Powieść Zofii Nałkowskiej to utwór literacki, który ma w sobie wiele ukrytych sensów. Dotyczy ona różnych dziedzin życia i przez to możemy uznać, że jest wielowymiarowa. W „Granicy” znajdziemy przede wszystkim obraz społeczeństwa i jego podział na różne warstwy. Z tego też względu możemy powiedzieć, że dzieło Nałkowskiej jest - między innymi - powieścią społeczną.
Autorka dzieli społeczeństwo na kilka warstw, od biednych do bogatych. Do grupy mieszczan należy przede wszystkim Zenon Ziembiewicz, jego żona Elżbieta oraz Cecylia Kolichowska, właścicielka kamienicy. Ziemianie to rodzice Zenona oraz ich pracodawcy, Tczewscy. Wśród klas społecznych Nałkowska opisuje jeszcze biedotę. Do tej grupy należy Justyna Bogutówna i jej matka.
W powieści znajdziemy nie tylko podział społeczeństwa na klasy, ale również jego ocenę. Mieszczanie opisani zostali jako ludzie lubiący otaczać się zbytkami.

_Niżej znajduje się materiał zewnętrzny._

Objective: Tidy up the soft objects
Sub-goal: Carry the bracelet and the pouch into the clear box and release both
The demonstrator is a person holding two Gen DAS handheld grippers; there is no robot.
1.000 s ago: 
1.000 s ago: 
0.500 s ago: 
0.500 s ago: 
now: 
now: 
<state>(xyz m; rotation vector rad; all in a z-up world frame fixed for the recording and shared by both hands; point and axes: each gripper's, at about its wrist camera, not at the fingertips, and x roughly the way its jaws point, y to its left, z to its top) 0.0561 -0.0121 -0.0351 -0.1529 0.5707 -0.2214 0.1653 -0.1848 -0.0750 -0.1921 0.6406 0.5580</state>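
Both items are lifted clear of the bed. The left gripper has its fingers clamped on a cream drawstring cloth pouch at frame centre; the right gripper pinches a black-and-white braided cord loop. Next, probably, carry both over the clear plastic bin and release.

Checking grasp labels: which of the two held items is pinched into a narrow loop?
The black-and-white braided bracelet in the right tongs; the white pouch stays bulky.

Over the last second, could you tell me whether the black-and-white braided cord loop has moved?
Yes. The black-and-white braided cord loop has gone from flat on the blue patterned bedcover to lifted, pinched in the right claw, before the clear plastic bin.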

Cecylia gromadzi w domu stare przedmioty, które do niczego jej się nie przydają, jedynie zagracają mieszkanie. Kobieta nie ma gustu, przywiązuje wagę jedynie do rzeczy przyziemnych.
Ziemianie Tczewscy to z kolei postacie groteskowe. Niesmak budzi fakt, że tacy ludzie rządzą miasteczkiem. Tczewska flirtuje z mężczyznami, natomiast jej mąż ma romans z aktorką teatralną. W końcu biedota to ludzie bez wykształcenia, żyjący w skrajnych warunkach. Autorka w bardzo wnikliwy i obrazowy sposób opisuje ich życie i związane z nim choroby albo głód.
Cała rzeczywistość opisana w powieści oparta jest na podziale społeczeństwa na klasy. Wzajemne przenikanie się klas lub przejście z jednej do drugiej jest wręcz niemożliwe. Różni je bowiem bardzo wiele - od posiadanego majątku, po obyczaje i maniery. Powoduje to bezradność ludzi i skazuje ich na życie w tej warstwie, w której się urodzili. Odebranie człowiekowi szansy na awans społeczny jest pewnego rodzaju niesprawiedliwością. Autorka szczególną uwagę poświęciła klasie najbiedniejszej. Analiza posłużyła jej jako wyjaśnienie ich psychologicznych dramatów i usprawiedliwienie dla podejmowanych przez tych ludzi decyzji.
Zofia Nałkowska opisała społeczeństwo polskie lat 30. Scharakteryzowała je takim, jakie było, ubierając poszczególnych bohaterów w jego cechy. Z tego też względu „Granica” jest powieścią społeczną.